Joscelyn Lea Cook was on her way back to school after winter break when the crash occurred. 

Johnson said the cause of death was blunt force trauma to the head and body.

According to the Montana Highway Patrol, the wreck happened around 3:25 p.m. when a Toyota Tundra pickup traveling north on U.S. Highway 93 drifted across the center line and side-swiped a southbound Dodge Ram on Evaro Hill. The Tundra then smashed into the southbound guard rail, rotated 180 degrees and hit a Ford Ranger. 
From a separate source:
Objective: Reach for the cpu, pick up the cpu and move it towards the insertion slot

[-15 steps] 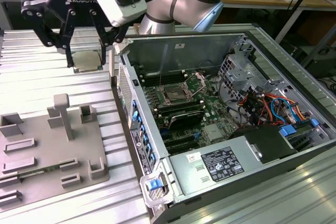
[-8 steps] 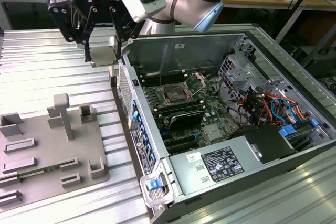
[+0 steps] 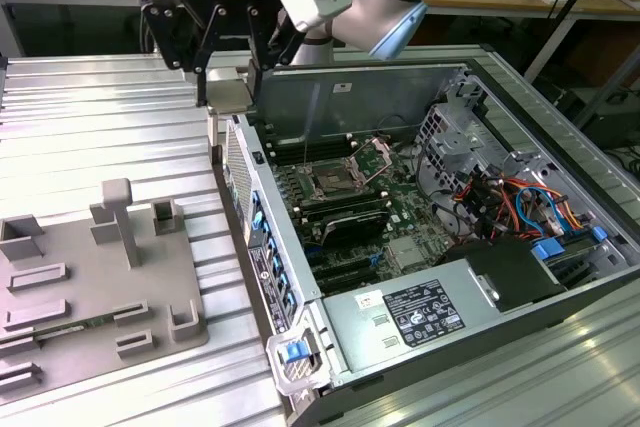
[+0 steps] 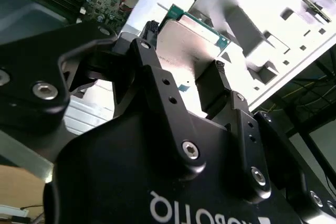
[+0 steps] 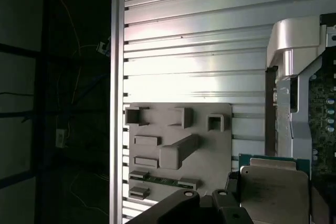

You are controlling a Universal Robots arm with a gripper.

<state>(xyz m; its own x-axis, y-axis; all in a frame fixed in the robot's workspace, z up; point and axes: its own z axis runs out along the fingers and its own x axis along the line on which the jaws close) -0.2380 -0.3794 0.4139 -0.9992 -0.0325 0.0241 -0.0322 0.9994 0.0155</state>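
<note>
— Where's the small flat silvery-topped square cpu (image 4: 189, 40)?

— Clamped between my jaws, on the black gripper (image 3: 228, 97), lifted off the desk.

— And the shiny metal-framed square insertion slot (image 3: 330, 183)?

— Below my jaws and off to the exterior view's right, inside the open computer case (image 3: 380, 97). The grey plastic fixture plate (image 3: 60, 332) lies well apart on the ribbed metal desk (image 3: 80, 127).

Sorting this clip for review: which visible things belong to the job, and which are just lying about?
Job:
cpu, clamped in the end effector
insertion slot on the motherboard

Lying about:
grey fixture plate
power supply label
drive cables
</note>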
The Tundra was traveling backward at highway speed when it collided with the Ranger’s passenger side. Cook, who was sitting in the passenger seat, was pronounced dead at the scene.

Montana Highway Patrol Trooper Philip Smart said the Tundra’s bed had been removed and a work truck-like steel flatbed had been welded onto the frame. All parties were wearing seatbelts.

Smart said he does not believe drugs or alcohol were involved. 

“The roads were damp but not slippery or icy, so it was not a road conditions crash,” Smart said. “At this point it looks like it was inattentive driving and he just drifted into the oncoming lanes.”

Six people were involved in the three-vehicle accident. The driver of the Toyota Tundra, a 21-year-old male, was transported to St. Patrick’s hospital in Missoula, where he was treated and released. 

As of press time, the Missoula County Attorney’s Office had not received documentation on the wreck, but could not rule out the possibility of charges being filed against the Tundra’s driver. 

Three generations of a Ronan family were in the Dodge Ram. The eldest was taken to St. Pat’s in Missoula where he was treated and released, as was the 18-year-old male driver of the Ford Ranger.